Por que os ataques pessoais funcionam melhor que as ideias de políticas públicas? Para Afrânio Soares, a lógica é simples: as críticas e acusações reforçam o argumento do eleitor ideologicamente posicionado. “Isso desperta mais interesse no eleitorado do que os projetos, as propostas”, diz. “Na medida em que existem as trocas de acusações, isso reforça o argumento do eleitor para se colocar perante os seus diferentes”.
Segundo Paulo Ramirez, o conceito de pós-verdade ajuda a explicar o fenômeno. O dicionário Oxford de Filosofia define o termo como o momento em que fatos objetivos “se tornam menos relevantes do que opiniões pessoais e sentimentos”. “Um desvio do foco do eleitor através de temas bombásticos, nem sempre verdadeiros, na maioria das vezes, o resultado disso é um enfraquecimento da própria democracia”, afirma.
Para Oda, parte do eleitorado vive uma paralisia cognitiva. “Atualmente, parcela do eleitorado está ligada em pautas morais e sofrendo de dissonância cognitiva que é incapaz de pensar por si, percebendo a realidade pelos olhos de um pastor, de um padre, de uma liderança de extrema-direita”.

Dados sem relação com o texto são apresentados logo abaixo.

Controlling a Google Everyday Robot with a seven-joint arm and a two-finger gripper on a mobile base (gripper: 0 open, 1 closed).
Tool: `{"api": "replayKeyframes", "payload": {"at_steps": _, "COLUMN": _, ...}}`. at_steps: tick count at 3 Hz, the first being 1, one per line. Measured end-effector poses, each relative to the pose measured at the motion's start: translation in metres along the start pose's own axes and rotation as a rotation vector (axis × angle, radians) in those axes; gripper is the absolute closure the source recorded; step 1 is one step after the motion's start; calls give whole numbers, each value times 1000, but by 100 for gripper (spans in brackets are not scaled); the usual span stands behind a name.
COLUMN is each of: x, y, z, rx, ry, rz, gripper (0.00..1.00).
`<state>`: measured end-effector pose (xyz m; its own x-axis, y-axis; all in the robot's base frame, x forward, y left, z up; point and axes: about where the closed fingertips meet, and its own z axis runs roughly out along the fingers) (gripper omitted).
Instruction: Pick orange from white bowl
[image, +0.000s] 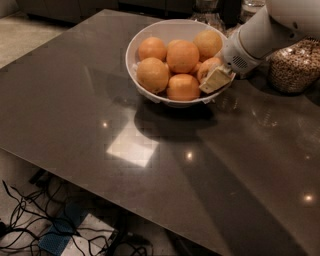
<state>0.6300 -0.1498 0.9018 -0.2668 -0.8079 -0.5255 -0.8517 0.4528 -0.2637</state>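
The white arm (270, 30) enters from the upper right corner, slanting down to the left. Its gripper (216, 80) sits at the low end, cream-coloured tip pointing down-left.
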Motion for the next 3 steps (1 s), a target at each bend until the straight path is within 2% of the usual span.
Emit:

Um exemplo emblemático, segundo ele, é a questão da violência urbana. O eleitor acredita que eleger um “delegado tal” ou “coronel tal” resolve o problema e só muda de ideia quando alguém próximo é vítima.
Conforme os três especialistas, para a extrema-direita a ausência de propostas não é um acidente: é uma escolha. “Não havendo propostas políticas econômicas muito elaboradas, o que resta é apelar para as emoções do eleitor”, diz Ramirez.
Essa dinâmica, porém, contamina até quem teria projetos reais porque boa parte do eleitorado, de acordo com ele, “se habituou apenas a contar com escândalos e discursos de ódio”.
De acordo com Afrânio Soares, a polarização criou dois blocos que simplesmente não se ouvem. “Se a pessoa de direita opta pelo bolsonarismo, ela só vai conseguir ver qualidades no bolsonarismo e defeitos no lulismo. Não quer debater, não quer ouvir o contraponto”, afirma.
O mesmo vale para o outro lado. O efeito prático, para Afrânio, é uma segregação que invade famílias. “Você vê famílias brigando por causa de posicionamento político”.
Para Welton Oda, a comparação entre os dois eleitorados exige distinção. O eleitor do PT seria “com frequência mais crítico”, enquanto o eleitor bolsonarista estaria, em muitos casos, “fanatizado”.
Mas o antibolsonarismo como bandeira eleitoral tem rendimentos decrescentes: pode energizar a base lulista, mas afasta a direita moderada que também não aguenta mais ouvir o nome de Bolsonaro.
Segundo Paulo Ramirez, enquanto ataques gerarem mais cliques, votos e visibilidade do que planos de governo, a lógica vai se repetir eleição após eleição. “A tendência é que as propostas e projetos para políticas públicas fiquem em segundo plano, e o que predomine sejam esses ataques recíprocos”.
Na prática, lucra-se com a emoção do eleitor, que é excluído ou tratado com menor importância, das ações públicas de grupos políticos com interesses privados.